- _What you are asked to do_
If a line contains "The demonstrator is", it is the last one to write out; begin with the first line of the records and copy each exactly.

<<<<

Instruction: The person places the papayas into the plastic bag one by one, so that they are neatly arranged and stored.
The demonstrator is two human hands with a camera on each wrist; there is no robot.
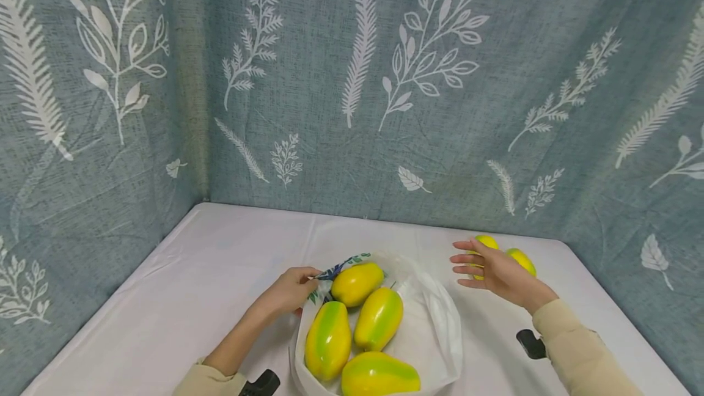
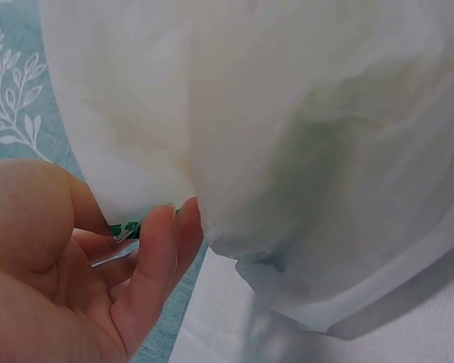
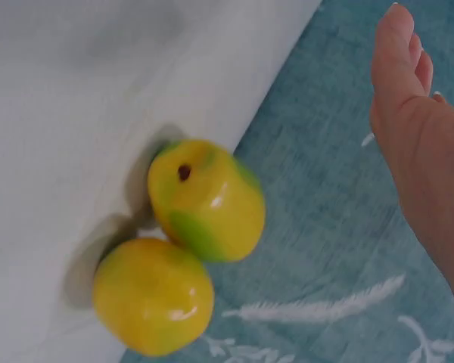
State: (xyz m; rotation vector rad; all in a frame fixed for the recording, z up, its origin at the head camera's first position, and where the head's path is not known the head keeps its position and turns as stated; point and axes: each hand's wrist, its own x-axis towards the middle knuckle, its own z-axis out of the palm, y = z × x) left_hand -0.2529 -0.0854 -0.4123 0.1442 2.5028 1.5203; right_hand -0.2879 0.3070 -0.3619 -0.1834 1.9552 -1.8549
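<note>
A white plastic bag (image 1: 447, 329) with a blue and green print on its rim stands with its mouth wide on the table. Inside it lie several glossy yellow-green papayas (image 1: 379, 319). My left hand (image 1: 287, 293) pinches the bag's rim at its left side, thumb against fingers, as the left wrist view confirms. At the right my right hand (image 1: 503, 272) is held out with straight, spread fingers and nothing in it. It overlaps two more yellow-green papayas, one behind it (image 1: 486, 241) and one beside it (image 1: 521, 261); the right wrist view shows both papayas (image 3: 206, 203) side by side.
A white cloth covers the table (image 1: 231, 249). Blue-grey curtains (image 1: 319, 78) with white leaf prints rise behind it and at both sides. Black wrist cameras (image 1: 531, 344) sit at the sleeves.
</note>
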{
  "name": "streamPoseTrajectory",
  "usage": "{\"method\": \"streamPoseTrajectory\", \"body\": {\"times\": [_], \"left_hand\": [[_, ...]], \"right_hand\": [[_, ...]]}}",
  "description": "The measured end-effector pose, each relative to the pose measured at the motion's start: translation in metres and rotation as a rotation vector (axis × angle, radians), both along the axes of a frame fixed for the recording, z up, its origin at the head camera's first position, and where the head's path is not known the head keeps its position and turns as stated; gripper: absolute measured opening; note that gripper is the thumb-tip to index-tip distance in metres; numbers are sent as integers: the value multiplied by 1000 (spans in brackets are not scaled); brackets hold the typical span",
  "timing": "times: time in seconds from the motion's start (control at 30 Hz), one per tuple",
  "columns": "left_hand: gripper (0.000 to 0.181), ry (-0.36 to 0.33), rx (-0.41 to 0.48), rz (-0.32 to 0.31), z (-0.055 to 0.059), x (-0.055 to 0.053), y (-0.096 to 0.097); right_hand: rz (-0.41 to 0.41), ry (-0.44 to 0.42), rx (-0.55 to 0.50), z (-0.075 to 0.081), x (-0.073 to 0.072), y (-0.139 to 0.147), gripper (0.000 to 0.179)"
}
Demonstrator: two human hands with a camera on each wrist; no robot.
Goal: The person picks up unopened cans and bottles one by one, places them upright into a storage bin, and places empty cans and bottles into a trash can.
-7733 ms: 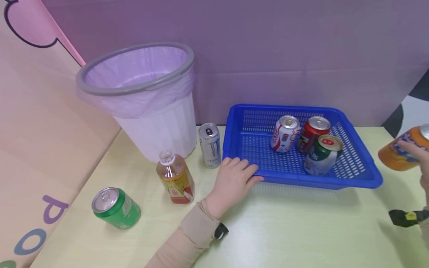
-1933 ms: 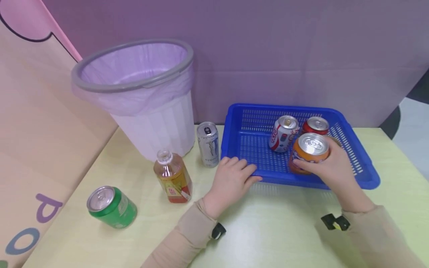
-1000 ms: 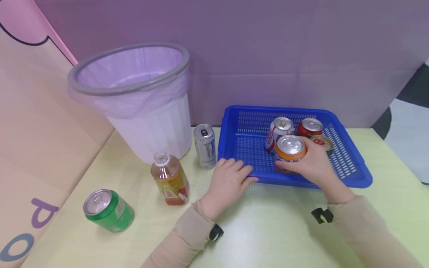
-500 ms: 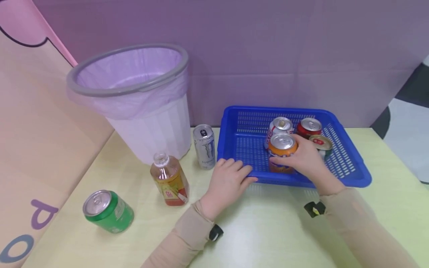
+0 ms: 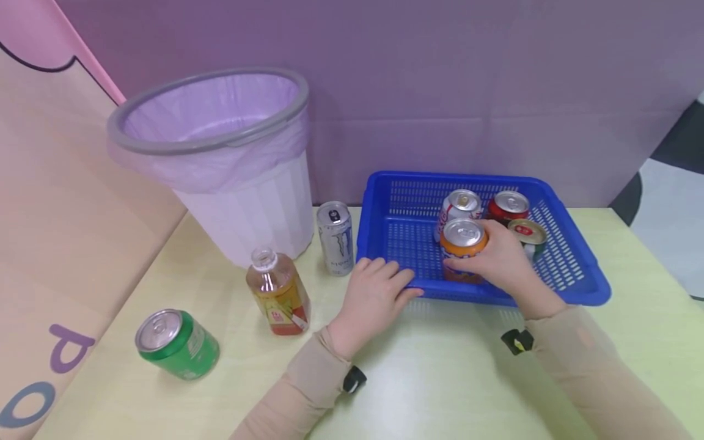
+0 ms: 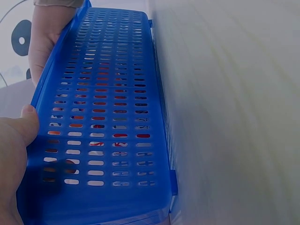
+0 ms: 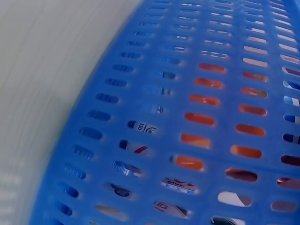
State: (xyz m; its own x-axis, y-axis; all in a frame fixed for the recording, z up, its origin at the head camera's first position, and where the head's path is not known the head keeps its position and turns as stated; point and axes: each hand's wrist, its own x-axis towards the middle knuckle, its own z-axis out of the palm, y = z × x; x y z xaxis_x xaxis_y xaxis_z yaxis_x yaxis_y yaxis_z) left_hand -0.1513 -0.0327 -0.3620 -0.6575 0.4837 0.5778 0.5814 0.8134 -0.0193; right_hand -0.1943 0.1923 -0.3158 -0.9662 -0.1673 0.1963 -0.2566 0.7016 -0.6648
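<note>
My right hand [image 5: 503, 256] is wrapped round the orange can [image 5: 464, 246], thumb on the near side and the other fingers mostly hidden behind it. The can is upright inside the blue basket [image 5: 467, 292], just behind its near long wall; the rim hides the base, so I cannot tell whether it touches the basket floor. My left hand [image 5: 374, 299] grips the near rim towards its left end, fingertips hooked over the edge and thumb along the outside. Right behind the orange can stands a white-and-red can [image 5: 459, 209], partly covered by it; the red can [image 5: 508, 206] is beside that one to the right, and a gold-topped can [image 5: 528, 235] sits nearer, just past my right knuckles. Through the slots in the right wrist view I see orange patches. On the table [image 5: 440, 379], left of the basket, stand a slim silver can [image 5: 337, 241] and a bottle [image 5: 280, 299] of amber drink, with a green can [image 5: 187, 348] farther left and the lined bin [image 5: 258, 201] behind them.
</note>
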Motion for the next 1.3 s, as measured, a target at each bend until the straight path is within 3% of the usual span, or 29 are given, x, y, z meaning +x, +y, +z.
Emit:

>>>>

- _Your response_
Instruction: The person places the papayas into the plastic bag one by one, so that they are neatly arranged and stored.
The demonstrator is two human hands with a camera on each wrist; there is no robot.

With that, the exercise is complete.